WHAT TO PRODUCE:
Word for word, transcribe the data below from the line with "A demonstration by" to the line with "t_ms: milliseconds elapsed", keeping both of those lines.

--------------------------------

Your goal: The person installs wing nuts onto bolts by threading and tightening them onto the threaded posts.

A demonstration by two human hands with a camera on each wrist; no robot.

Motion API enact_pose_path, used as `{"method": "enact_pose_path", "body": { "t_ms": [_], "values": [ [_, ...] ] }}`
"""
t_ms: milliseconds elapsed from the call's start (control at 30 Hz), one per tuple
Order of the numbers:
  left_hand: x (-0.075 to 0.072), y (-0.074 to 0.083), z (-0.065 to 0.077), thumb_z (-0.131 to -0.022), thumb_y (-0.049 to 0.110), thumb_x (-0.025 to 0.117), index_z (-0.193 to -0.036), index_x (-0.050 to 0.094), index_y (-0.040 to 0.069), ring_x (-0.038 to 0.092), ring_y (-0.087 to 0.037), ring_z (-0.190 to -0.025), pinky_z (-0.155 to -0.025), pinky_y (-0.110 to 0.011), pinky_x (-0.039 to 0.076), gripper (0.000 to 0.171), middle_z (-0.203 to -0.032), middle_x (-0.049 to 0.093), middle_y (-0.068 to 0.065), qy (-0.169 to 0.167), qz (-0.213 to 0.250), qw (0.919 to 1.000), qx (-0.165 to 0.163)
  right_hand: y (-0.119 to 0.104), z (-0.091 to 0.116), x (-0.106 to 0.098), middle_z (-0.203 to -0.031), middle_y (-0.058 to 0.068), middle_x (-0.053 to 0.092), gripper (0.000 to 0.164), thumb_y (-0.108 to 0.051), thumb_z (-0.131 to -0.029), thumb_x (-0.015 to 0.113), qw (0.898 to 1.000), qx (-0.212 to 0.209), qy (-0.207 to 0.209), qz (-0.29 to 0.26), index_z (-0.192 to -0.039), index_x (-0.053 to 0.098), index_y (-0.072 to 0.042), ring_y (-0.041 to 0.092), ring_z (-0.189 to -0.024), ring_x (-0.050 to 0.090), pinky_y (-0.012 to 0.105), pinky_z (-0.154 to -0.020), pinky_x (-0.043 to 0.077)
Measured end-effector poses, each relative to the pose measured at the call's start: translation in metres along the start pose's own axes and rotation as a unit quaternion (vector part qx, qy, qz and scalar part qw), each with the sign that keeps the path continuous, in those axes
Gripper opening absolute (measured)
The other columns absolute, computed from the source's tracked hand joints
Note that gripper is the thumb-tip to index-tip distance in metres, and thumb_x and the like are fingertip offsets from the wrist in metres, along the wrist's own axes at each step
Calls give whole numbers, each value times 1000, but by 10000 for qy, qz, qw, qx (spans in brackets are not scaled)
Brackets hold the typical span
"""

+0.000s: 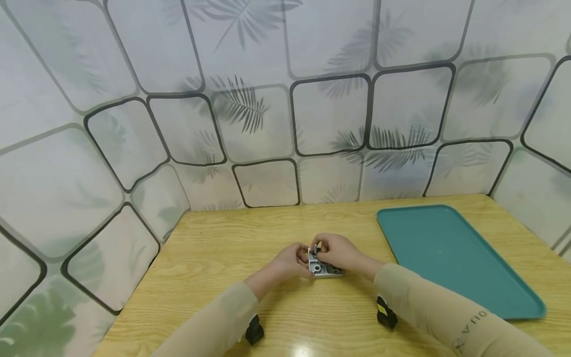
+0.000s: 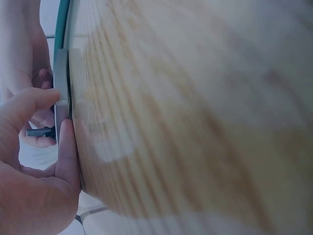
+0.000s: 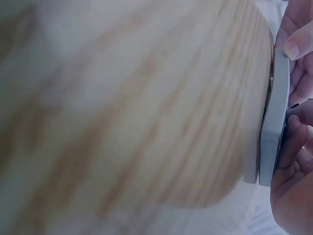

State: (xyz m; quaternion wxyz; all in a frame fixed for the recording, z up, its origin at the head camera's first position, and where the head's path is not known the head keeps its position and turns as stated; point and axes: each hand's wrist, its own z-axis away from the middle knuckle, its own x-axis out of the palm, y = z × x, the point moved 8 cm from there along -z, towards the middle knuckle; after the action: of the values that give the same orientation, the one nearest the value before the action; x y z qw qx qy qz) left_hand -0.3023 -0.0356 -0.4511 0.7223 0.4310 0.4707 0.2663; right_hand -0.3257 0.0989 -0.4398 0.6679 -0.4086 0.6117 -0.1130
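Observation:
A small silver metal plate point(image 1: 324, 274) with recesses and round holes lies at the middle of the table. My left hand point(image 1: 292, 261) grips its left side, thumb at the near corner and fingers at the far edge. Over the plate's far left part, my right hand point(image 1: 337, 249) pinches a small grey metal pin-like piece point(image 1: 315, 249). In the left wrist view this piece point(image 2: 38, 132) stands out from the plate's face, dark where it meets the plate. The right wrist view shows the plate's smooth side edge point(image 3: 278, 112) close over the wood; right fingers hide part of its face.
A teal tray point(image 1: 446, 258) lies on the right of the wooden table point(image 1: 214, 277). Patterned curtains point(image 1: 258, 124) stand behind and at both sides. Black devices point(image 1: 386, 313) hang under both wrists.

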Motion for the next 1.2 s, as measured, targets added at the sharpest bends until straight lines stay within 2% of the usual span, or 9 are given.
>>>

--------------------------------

RESULT OF THIS TASK:
A demonstration by two human hands with a camera on each wrist; no robot.

Motion API enact_pose_path, used as `{"method": "enact_pose_path", "body": { "t_ms": [_], "values": [ [_, ...] ] }}`
"""
t_ms: milliseconds elapsed from the call's start (control at 30 Hz), one per tuple

This exercise is now fully answered.